2008 film by Ryan Pickett

You Only Loved Me Twice is a 2008 American crime drama short film directed by Ryan Pickett. It is streamed by Indieflix.

== Plot ==
You Only Loved Me Twice is a silent film that shows the way deception can be deadly. Wife Amy Miller (Michelle Evans) is preparing a romantic meal for her husband, and the table will be set with flowers and wine. Amy has a perturbed look on her face, which the audience realizes is because she has recently stumbled upon photos of her husband Ray Miller (Matt Bolton) with a young sassy blonde Lisa Hewitt (Jennifer Bonior). When Ray comes home, he brings flowers, that Amy puts in the vase on the table, thinking that Ray wants to apologize for a fight the couple recently had. The couple begins to eat in silence until Ray drops his glass of wine. Amy and Ray clean up the spilled wine, when all of a sudden, Ray sees a gun that is taped under the table. Ray reaches for the gun to prevent Amy from shooting him, but in the tussle, he accidentally shoots Amy. He then waits for his lover Lisa to join him.

== Production ==
You Only Loved Me Twice was written, produced, edited and directed by Ryan Pickett. Justin Eslinger was the cinematographer, while Andrew Stockton was the choreographer.

== Interviews ==
In an interview with the Nashville Business Journal, Patrick said that You Only Loved Me Twice was "a beginning film, but I did decide to go over the top with it".

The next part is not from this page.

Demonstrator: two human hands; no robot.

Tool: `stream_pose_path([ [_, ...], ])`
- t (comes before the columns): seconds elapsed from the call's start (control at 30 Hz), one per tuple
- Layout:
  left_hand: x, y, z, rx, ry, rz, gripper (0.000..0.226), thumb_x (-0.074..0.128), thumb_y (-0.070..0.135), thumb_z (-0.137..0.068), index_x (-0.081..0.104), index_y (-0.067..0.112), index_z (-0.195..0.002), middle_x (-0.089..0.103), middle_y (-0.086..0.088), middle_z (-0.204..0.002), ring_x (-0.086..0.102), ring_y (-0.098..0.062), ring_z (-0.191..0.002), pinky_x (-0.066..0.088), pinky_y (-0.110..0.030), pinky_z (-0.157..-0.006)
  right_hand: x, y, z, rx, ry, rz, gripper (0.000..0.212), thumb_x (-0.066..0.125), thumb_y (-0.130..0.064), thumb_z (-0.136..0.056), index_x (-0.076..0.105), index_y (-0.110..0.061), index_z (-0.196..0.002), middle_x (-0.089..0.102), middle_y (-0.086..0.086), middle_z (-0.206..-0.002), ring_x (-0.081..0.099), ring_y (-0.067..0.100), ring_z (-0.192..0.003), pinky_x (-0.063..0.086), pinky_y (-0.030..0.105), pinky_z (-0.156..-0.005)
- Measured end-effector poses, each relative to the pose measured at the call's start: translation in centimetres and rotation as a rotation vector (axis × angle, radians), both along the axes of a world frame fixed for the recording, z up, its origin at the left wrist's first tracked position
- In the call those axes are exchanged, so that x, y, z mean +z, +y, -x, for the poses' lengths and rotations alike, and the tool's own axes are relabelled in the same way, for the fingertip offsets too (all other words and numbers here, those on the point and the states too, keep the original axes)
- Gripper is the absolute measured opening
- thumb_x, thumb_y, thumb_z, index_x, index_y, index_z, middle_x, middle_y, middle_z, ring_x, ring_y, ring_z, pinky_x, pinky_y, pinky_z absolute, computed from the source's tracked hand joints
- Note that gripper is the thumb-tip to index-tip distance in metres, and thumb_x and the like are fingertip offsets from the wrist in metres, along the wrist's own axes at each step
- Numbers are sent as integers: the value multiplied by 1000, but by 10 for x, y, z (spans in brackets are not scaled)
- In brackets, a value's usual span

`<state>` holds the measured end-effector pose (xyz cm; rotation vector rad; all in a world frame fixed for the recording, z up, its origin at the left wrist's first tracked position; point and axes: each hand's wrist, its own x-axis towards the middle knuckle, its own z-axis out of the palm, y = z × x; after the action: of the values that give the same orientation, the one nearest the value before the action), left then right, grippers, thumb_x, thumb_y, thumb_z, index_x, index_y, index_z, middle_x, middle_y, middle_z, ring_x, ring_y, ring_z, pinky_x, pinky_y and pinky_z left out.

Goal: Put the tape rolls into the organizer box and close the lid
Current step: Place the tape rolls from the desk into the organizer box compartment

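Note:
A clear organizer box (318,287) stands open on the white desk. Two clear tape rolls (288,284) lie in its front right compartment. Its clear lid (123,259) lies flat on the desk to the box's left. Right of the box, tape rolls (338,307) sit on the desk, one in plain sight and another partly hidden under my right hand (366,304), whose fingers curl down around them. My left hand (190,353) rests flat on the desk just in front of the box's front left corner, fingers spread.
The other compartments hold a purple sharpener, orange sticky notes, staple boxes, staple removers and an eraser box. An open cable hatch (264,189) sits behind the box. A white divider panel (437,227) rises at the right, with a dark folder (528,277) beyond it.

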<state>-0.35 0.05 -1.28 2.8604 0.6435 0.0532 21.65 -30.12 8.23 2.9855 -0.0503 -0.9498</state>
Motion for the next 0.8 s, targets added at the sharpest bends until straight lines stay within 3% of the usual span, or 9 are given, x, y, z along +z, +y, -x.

The Entertainment Corner interviewed Patrick, asking "Your first film You Only Loved Me Twice earned you a top five spot in film entrepreneurship competition The Race to BE hosted by media mogul Russell Simmons. Please share with us what that experience was like and how it has changed your filmmaking career?" Patrick responded, "I appreciated being recognized for my craft and it made me work even harder."

== Reviews ==
Critic Matthew Saliba of Rogue Cinema said, "The visual aesthetic of the film is quite something and very reminiscent of David Lynch's "Lost Highway." The editing and the pacing of the piece is spot-on making the 8 minutes go by quickly. Performances are equally strong with all the right emotions being conveyed, which given the lack of dialogue is no easy task."

Critic Brian Skutle of Sonic Cinema said, "Pickett uses a visual and musical style that brings to mind David Lynch, but while presenting a story that feels more straightforward than anything Lynch has done. It’s riveting stuff, especially when we’re watching the husband and wife do one last tango together."